2 Anachronism, Dreams, and Enclosure
chapter abstract

This chapter breaks with readings of Mary Robinson's "The Maniac" (1793) as a poem about analogy, sympathy, and the ethical possibility of speaking for others, reading it instead as a speculative reconstruction of enclosure. Set in an opium-induced dream, Robinson's poem enacts the intersection and splitting of persons that John Hunter called the "ludicrous anachronism" of the dream state. This chapter follows Angela Davis's and Silvia Federici's insights into anachronism's centrality to capitalist divisions of labor to read Robinson's figuration of herself, a wandering vagrant, an abandoned mother, and an absent father in her poem. Anachronism allows us to recall capital's continual return to and remaking of past social relations and legal statutes in order to gender and criminalize unpaid and unproductive labor in the present. This chapter presents the anachronistic conditions of the dream as a better model for the historical process of enclosure than chronological narratives.

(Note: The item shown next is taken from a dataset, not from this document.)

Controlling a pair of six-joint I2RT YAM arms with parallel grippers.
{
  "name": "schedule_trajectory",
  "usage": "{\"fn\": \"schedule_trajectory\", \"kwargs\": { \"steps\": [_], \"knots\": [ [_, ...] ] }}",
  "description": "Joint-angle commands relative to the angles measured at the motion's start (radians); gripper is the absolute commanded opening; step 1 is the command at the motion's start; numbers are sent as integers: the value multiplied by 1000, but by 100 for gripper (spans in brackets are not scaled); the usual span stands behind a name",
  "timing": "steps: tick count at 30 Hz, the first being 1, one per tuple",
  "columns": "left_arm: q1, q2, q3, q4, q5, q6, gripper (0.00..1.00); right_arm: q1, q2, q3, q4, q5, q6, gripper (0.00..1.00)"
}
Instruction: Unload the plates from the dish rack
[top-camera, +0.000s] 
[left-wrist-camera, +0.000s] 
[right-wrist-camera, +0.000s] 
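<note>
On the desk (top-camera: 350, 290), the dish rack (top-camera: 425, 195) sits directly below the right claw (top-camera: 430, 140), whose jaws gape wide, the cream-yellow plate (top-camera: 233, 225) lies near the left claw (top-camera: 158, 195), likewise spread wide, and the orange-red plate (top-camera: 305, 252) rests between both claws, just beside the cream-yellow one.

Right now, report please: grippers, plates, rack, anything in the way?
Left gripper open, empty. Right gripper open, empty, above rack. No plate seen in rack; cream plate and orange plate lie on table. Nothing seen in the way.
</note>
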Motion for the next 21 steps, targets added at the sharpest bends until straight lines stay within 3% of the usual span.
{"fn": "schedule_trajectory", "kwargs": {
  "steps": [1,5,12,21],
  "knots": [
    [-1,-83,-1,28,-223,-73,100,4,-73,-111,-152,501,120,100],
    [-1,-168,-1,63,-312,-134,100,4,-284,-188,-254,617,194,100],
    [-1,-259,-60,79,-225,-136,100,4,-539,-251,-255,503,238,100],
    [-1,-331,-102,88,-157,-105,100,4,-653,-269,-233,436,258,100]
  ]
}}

3 Tautology, Witchcraft, and a Thingly Commons
chapter abstract

This chapter reads Wordsworth's "Note to 'The Thorn'" (1800) alongside Benjamin Moseley's proslavery Treatise on Sugar (1799) and the "The Three Graves" (1817), by Wordsworth and Coleridge. The thingliness of tautological language that Wordsworth theorizes in the note reappears in anxieties about so-called witchcraft in England and Jamaica alike. Practices that emerged in contexts of dispossession were criminalized and medicalized as superstition. They reveal capital's reliance not only on slave labor but also on what Hortense Spillers calls the ungendering of the flesh and the thingliness of empirical bodies theorized by Erasmus Darwin and G. W. F Hegel. I repurpose tautology here through its vagrant etymology of "like it was, merely" and "to collect, gather" in order to gather the messy and mossy interconnections between so-called primitive accumulation and "sufficiently common" (Wordsworth) ways of living across conditions of enslavement and rural dispossession, which are targeted differentially for destruction.

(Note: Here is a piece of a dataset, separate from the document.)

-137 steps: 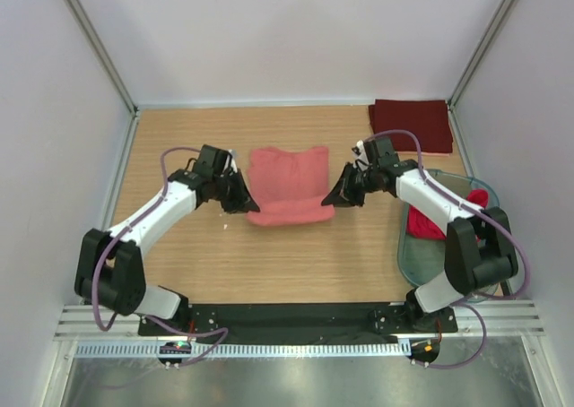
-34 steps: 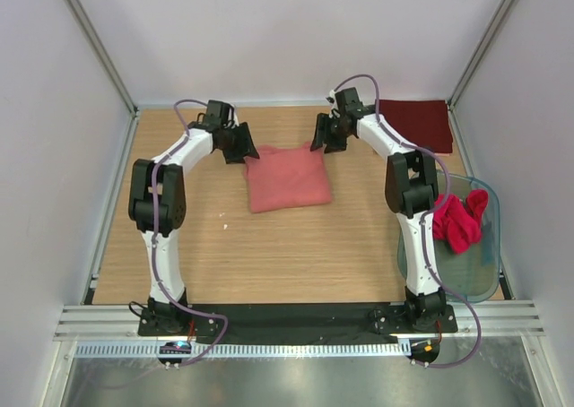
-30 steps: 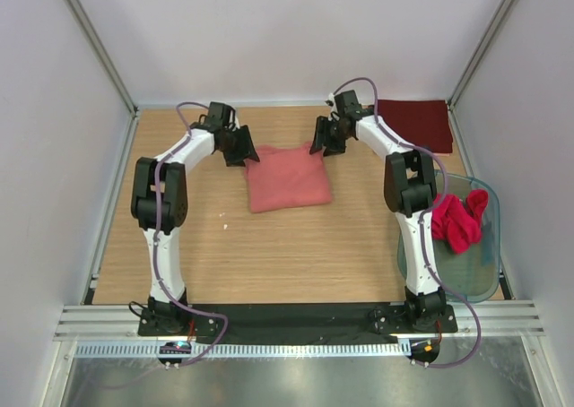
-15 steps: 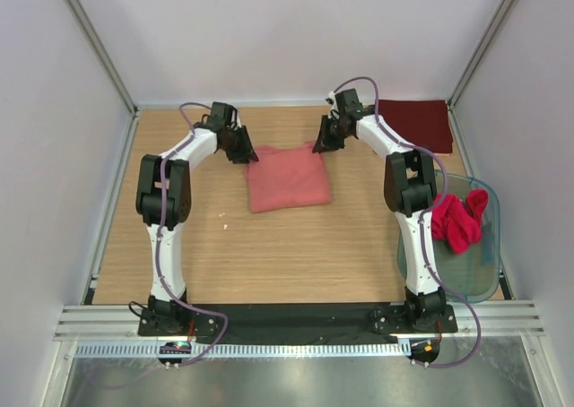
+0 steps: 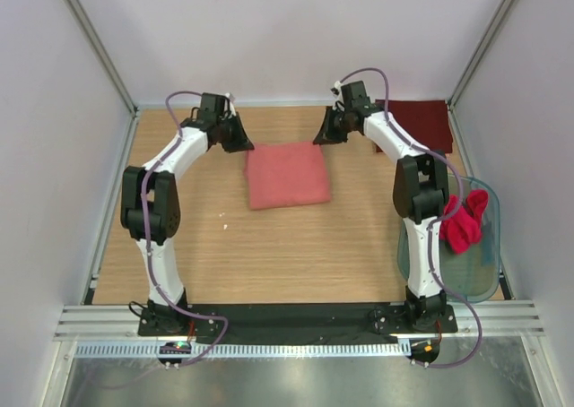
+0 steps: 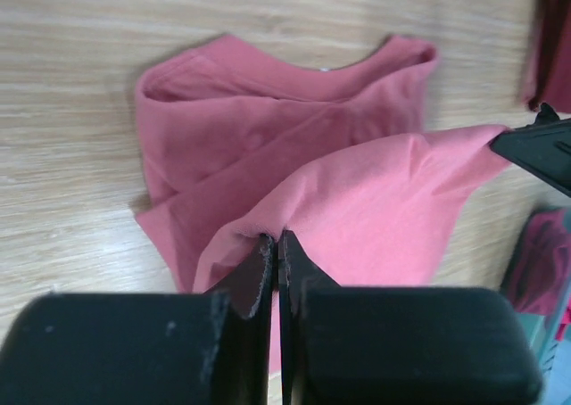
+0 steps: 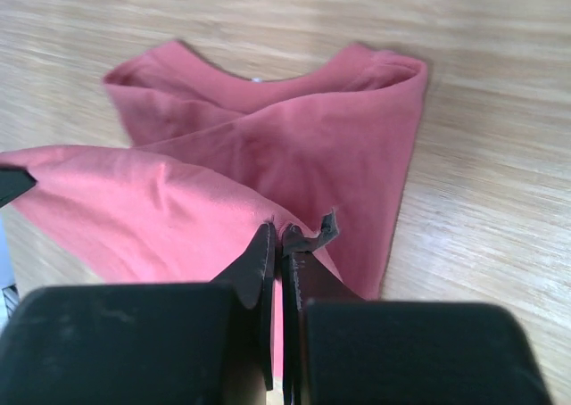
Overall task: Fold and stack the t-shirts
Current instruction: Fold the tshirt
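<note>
A salmon-pink t-shirt (image 5: 285, 176) lies folded in the middle of the table. My left gripper (image 5: 242, 143) is shut on its far left corner (image 6: 268, 218), and my right gripper (image 5: 321, 140) is shut on its far right corner (image 7: 268, 210). The top layer of cloth is raised and stretched between the two grippers, above the folded part (image 6: 241, 128) and its neckline (image 7: 259, 84). A dark maroon t-shirt (image 5: 417, 125) lies folded flat at the back right. A brighter red-pink t-shirt (image 5: 460, 223) sits crumpled in the tub.
The translucent greenish tub (image 5: 448, 268) stands at the right edge, beside the right arm's base. White walls with metal posts close in the back and both sides. Bare wooden table (image 5: 269, 255) lies in front of the salmon shirt.
Both grippers have closed on the salmon shirt's far corners and shifted slightly toward the back wall, lifting the top layer. The shirt now lies squarer.
</note>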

4 Figure, Space, and Race between 1769 and 1985
chapter abstract

The final chapter experimentally reads the Black Audio Film Collective's film Handsworth Songs (1985) alongside Joseph Priestley's and Alexander von Humboldt's work. Songs' momentary inclusion of Priestley montages Romanticism and racial capitalism rather than narrativizing it through industrialization. I show how Priestley's "New Chart of History" (1769) relies upon figure to do spatializing and affective work in the chart and revises eighteenth-century climatological discourses of race in ways that become more apparent in the later colonial writing of Alexander von Humboldt. Building upon Denise Ferreira da Silva's account of race as global, spatial, and affectable, I show that Priestley's and von Humboldt's versions of capitalist progress are constituted through the racialization of subsistence. My experimental treatment of figure as simultaneous affectability brings the history of racial capitalism to bear upon a Romanticism that tends to be deracinated through discourses of standardization and modernity.

5 Coda toward a Global Romanticism
chapter abstract

Following a constellation of work by Mary Robinson in eighteenth-century England and contemporary writers Nazan Üstündağ on Rojava in Syria and Silvia Federici on Nigeria, I argue that grounding Romanticism in dispossession poses the question of whether there is anything historically and geographically delimitable about Romanticism. If Romanticism is caught in the reemergence, again and again, of dispossessions aimed at destroying noncapitalist means of subsistence in which they are revised as contemporary practices in the present, then Romanticism would not be a specific body of texts or a historical period: it would be a way of reading and study that dispossesses us of the enclosures that separate struggles over subsistence from literature and language. I conclude with an affirmation of the Palestinian call for an academic boycott of Israeli universities and state institutions as a crucial horizon for the practice of rhetorical reading in a global, antiracist mode.